● The problem: The answer should contain all of the records below, each one copied word for word.

● Data supplied:

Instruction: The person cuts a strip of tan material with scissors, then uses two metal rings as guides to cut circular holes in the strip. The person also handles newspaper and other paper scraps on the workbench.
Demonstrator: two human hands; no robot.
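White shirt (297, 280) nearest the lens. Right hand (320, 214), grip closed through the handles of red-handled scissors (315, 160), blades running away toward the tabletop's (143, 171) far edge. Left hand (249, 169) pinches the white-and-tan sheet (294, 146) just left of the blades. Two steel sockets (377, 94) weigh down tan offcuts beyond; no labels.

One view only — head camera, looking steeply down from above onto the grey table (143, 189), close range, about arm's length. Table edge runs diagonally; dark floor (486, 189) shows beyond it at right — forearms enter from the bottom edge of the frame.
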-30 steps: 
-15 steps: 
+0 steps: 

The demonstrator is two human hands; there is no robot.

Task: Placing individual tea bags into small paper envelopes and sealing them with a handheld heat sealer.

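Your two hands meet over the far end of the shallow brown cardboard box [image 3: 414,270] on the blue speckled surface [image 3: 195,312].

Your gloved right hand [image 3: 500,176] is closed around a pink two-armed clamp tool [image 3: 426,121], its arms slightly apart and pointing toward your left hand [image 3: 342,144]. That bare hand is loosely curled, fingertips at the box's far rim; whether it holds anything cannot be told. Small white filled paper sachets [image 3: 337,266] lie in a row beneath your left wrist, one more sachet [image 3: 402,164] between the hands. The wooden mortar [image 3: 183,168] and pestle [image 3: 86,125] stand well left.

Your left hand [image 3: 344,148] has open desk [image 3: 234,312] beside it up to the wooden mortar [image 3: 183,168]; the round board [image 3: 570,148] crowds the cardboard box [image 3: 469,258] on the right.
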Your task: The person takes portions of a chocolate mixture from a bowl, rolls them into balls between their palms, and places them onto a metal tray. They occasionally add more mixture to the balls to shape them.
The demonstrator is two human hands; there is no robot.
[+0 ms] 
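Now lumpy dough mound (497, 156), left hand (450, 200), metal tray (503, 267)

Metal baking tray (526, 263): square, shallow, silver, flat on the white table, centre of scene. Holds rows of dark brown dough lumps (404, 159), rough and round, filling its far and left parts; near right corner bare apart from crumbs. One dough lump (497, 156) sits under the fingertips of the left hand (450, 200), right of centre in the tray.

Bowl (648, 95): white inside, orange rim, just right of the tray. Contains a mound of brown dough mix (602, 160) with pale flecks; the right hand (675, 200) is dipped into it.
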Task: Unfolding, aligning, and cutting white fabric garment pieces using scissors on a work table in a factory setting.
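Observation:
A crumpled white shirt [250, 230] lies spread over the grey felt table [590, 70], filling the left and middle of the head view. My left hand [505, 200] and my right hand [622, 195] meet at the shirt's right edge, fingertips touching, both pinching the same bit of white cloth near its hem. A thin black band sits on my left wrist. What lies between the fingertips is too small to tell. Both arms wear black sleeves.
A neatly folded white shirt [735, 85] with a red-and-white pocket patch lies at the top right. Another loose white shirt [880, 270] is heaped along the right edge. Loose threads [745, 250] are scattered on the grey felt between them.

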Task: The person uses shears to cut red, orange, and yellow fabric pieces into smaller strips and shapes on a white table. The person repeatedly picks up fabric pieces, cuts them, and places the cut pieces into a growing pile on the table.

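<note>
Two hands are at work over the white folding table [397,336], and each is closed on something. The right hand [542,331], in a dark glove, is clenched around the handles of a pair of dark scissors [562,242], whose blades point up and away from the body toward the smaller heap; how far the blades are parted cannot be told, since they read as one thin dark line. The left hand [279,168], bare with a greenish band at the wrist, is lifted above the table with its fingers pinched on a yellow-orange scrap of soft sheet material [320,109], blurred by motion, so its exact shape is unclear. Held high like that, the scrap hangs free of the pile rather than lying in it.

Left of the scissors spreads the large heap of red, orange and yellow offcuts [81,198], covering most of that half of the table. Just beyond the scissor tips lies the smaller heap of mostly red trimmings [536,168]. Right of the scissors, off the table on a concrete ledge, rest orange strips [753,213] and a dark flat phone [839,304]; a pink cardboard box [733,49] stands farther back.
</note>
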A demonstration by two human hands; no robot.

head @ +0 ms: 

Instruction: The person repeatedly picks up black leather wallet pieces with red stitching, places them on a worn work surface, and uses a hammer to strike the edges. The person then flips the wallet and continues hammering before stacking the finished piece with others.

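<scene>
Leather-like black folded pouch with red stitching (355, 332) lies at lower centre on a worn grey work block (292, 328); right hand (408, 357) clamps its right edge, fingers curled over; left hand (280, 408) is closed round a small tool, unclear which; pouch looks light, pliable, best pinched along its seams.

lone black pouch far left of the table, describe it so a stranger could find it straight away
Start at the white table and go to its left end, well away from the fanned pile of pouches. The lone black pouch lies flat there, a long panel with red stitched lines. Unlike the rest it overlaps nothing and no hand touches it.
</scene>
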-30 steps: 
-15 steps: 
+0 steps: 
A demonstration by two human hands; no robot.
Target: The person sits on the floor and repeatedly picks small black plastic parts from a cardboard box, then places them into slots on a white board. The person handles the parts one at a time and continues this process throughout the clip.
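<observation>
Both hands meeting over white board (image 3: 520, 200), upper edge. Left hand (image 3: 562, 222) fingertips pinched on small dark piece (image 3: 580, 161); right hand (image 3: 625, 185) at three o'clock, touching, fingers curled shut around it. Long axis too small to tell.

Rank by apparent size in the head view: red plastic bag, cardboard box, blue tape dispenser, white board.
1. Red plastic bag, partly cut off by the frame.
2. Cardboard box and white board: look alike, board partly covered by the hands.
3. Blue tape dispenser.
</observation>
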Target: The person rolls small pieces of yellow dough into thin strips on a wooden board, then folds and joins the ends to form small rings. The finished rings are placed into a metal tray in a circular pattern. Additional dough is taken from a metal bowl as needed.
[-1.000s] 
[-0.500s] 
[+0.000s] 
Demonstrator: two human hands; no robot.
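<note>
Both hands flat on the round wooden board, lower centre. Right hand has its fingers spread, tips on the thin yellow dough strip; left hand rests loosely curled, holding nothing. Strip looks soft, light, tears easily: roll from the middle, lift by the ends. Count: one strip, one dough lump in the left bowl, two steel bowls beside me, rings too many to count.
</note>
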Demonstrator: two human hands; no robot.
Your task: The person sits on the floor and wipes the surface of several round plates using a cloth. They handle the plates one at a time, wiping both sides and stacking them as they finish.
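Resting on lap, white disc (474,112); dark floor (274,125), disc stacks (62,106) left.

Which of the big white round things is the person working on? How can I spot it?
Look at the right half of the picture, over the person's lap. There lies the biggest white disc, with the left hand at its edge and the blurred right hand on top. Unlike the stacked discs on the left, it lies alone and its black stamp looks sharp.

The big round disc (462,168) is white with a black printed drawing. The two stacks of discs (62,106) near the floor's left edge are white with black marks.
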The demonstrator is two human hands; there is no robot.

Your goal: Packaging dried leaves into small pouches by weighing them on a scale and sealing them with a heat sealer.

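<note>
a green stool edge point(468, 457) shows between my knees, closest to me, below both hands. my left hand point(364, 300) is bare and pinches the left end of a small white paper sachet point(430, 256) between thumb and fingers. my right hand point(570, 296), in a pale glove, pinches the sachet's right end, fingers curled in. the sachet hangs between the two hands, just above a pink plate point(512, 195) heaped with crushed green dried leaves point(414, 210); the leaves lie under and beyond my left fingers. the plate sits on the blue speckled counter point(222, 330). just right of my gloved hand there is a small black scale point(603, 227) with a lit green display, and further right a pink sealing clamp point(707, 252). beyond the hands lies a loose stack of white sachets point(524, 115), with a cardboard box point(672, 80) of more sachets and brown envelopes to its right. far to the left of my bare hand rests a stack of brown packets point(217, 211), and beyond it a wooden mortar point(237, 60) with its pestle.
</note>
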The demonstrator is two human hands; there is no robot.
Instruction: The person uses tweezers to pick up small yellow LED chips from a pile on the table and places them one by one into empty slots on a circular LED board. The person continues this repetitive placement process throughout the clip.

● Solution to this problem:
Instruction: The person cuts a strip of tan material with scissors, then uses two metal rings as guides to cut circular holes in the strip. The person also handles newspaper and other paper scraps on the workbench.
Demonstrator: two human hands; no robot.
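White shirt (297, 280) nearest the lens. Right hand (320, 214), grip closed through the handles of red-handled scissors (315, 160), blades running away toward the tabletop's (143, 171) far edge. Left hand (249, 169) pinches the white-and-tan sheet (294, 146) just left of the blades. Two steel sockets (377, 94) weigh down tan offcuts beyond; no labels.

One view only — head camera, looking steeply down from above onto the grey table (143, 189), close range, about arm's length. Table edge runs diagonally; dark floor (486, 189) shows beyond it at right — forearms enter from the bottom edge of the frame.
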-30 steps: 
-15 steps: 
+0 steps: 

The demonstrator is two human hands; there is no robot.

Task: Placing individual tea bags into small paper envelopes and sealing them with a handheld heat sealer.

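Your two hands meet over the far end of the shallow brown cardboard box [image 3: 414,270] on the blue speckled surface [image 3: 195,312].

Your gloved right hand [image 3: 500,176] is closed around a pink two-armed clamp tool [image 3: 426,121], its arms slightly apart and pointing toward your left hand [image 3: 342,144]. That bare hand is loosely curled, fingertips at the box's far rim; whether it holds anything cannot be told. Small white filled paper sachets [image 3: 337,266] lie in a row beneath your left wrist, one more sachet [image 3: 402,164] between the hands. The wooden mortar [image 3: 183,168] and pestle [image 3: 86,125] stand well left.

Your left hand [image 3: 344,148] has open desk [image 3: 234,312] beside it up to the wooden mortar [image 3: 183,168]; the round board [image 3: 570,148] crowds the cardboard box [image 3: 469,258] on the right.
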Your task: The person takes portions of a chocolate mixture from a bowl, rolls them into balls between their palms, and places them onto a metal tray. They occasionally add more mixture to the balls to shape them.
The demonstrator is two human hands; there is no robot.
[+0 ms] 
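Now lumpy dough mound (497, 156), left hand (450, 200), metal tray (503, 267)

Metal baking tray (526, 263): square, shallow, silver, flat on the white table, centre of scene. Holds rows of dark brown dough lumps (404, 159), rough and round, filling its far and left parts; near right corner bare apart from crumbs. One dough lump (497, 156) sits under the fingertips of the left hand (450, 200), right of centre in the tray.

Bowl (648, 95): white inside, orange rim, just right of the tray. Contains a mound of brown dough mix (602, 160) with pale flecks; the right hand (675, 200) is dipped into it.
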Task: Unfolding, aligning, and cutting white fabric garment pieces using scissors on a work table in a factory setting.
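Observation:
A crumpled white shirt [250, 230] lies spread over the grey felt table [590, 70], filling the left and middle of the head view. My left hand [505, 200] and my right hand [622, 195] meet at the shirt's right edge, fingertips touching, both pinching the same bit of white cloth near its hem. A thin black band sits on my left wrist. What lies between the fingertips is too small to tell. Both arms wear black sleeves.
A neatly folded white shirt [735, 85] with a red-and-white pocket patch lies at the top right. Another loose white shirt [880, 270] is heaped along the right edge. Loose threads [745, 250] are scattered on the grey felt between them.
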
Task: The person uses shears to cut red, orange, and yellow fabric pieces into smaller strips and shapes on a white table. The person repeatedly picks up fabric pieces, cuts them, and places the cut pieces into a growing pile on the table.

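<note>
Two hands are at work over the white folding table [397,336], and each is closed on something. The right hand [542,331], in a dark glove, is clenched around the handles of a pair of dark scissors [562,242], whose blades point up and away from the body toward the smaller heap; how far the blades are parted cannot be told, since they read as one thin dark line. The left hand [279,168], bare with a greenish band at the wrist, is lifted above the table with its fingers pinched on a yellow-orange scrap of soft sheet material [320,109], blurred by motion, so its exact shape is unclear. Held high like that, the scrap hangs free of the pile rather than lying in it.

Left of the scissors spreads the large heap of red, orange and yellow offcuts [81,198], covering most of that half of the table. Just beyond the scissor tips lies the smaller heap of mostly red trimmings [536,168]. Right of the scissors, off the table on a concrete ledge, rest orange strips [753,213] and a dark flat phone [839,304]; a pink cardboard box [733,49] stands farther back.
</note>
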A demonstration by two human hands; no robot.

head @ +0 ms: 

Instruction: The person repeatedly picks up black leather wallet pieces with red stitching, places them on a worn work surface, and uses a hammer to strike the edges. The person then flips the wallet and continues hammering before stacking the finished piece with others.

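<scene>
Leather-like black folded pouch with red stitching (355, 332) lies at lower centre on a worn grey work block (292, 328); right hand (408, 357) clamps its right edge, fingers curled over; left hand (280, 408) is closed round a small tool, unclear which; pouch looks light, pliable, best pinched along its seams.

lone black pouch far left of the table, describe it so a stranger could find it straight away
Start at the white table and go to its left end, well away from the fanned pile of pouches. The lone black pouch lies flat there, a long panel with red stitched lines. Unlike the rest it overlaps nothing and no hand touches it.
</scene>
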-30 steps: 
-15 steps: 
+0 steps: 
A demonstration by two human hands; no robot.
Target: The person sits on the floor and repeatedly picks small black plastic parts from a cardboard box, then places them into slots on a white board. The person handles the parts one at a time and continues this process throughout the clip.
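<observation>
Both hands meeting over white board (image 3: 520, 200), upper edge. Left hand (image 3: 562, 222) fingertips pinched on small dark piece (image 3: 580, 161); right hand (image 3: 625, 185) at three o'clock, touching, fingers curled shut around it. Long axis too small to tell.

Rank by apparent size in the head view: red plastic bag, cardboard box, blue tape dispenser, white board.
1. Red plastic bag, partly cut off by the frame.
2. Cardboard box and white board: look alike, board partly covered by the hands.
3. Blue tape dispenser.
</observation>
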Target: The person rolls small pieces of yellow dough into thin strips on a wooden board, then folds and joins the ends to form small rings. The finished rings are placed into a metal tray in a circular pattern. Additional dough is taken from a metal bowl as needed.
[-1.000s] 
[-0.500s] 
[+0.000s] 
Demonstrator: two human hands; no robot.
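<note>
Both hands flat on the round wooden board, lower centre. Right hand has its fingers spread, tips on the thin yellow dough strip; left hand rests loosely curled, holding nothing. Strip looks soft, light, tears easily: roll from the middle, lift by the ends. Count: one strip, one dough lump in the left bowl, two steel bowls beside me, rings too many to count.
</note>
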Demonstrator: two human hands; no robot.
Your task: The person sits on the floor and wipes the surface of several round plates using a cloth. They handle the plates one at a time, wiping both sides and stacking them as they finish.
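Resting on lap, white disc (474,112); dark floor (274,125), disc stacks (62,106) left.

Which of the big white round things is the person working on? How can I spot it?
Look at the right half of the picture, over the person's lap. There lies the biggest white disc, with the left hand at its edge and the blurred right hand on top. Unlike the stacked discs on the left, it lies alone and its black stamp looks sharp.

The big round disc (462,168) is white with a black printed drawing. The two stacks of discs (62,106) near the floor's left edge are white with black marks.
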The demonstrator is two human hands; there is no robot.

Your goal: Packaging dried leaves into small pouches by weighing them on a scale and sealing them with a heat sealer.

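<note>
a green stool edge point(468, 457) shows between my knees, closest to me, below both hands. my left hand point(364, 300) is bare and pinches the left end of a small white paper sachet point(430, 256) between thumb and fingers. my right hand point(570, 296), in a pale glove, pinches the sachet's right end, fingers curled in. the sachet hangs between the two hands, just above a pink plate point(512, 195) heaped with crushed green dried leaves point(414, 210); the leaves lie under and beyond my left fingers. the plate sits on the blue speckled counter point(222, 330). just right of my gloved hand there is a small black scale point(603, 227) with a lit green display, and further right a pink sealing clamp point(707, 252). beyond the hands lies a loose stack of white sachets point(524, 115), with a cardboard box point(672, 80) of more sachets and brown envelopes to its right. far to the left of my bare hand rests a stack of brown packets point(217, 211), and beyond it a wooden mortar point(237, 60) with its pestle.
</note>
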The demonstrator is two human hands; there is no robot.
Instruction: The person uses tweezers to pick up small yellow LED chips from a pile on the table and places them one by one into empty slots on a circular LED board. The person continues this repetitive placement process throughout the clip.

There is no more to the output.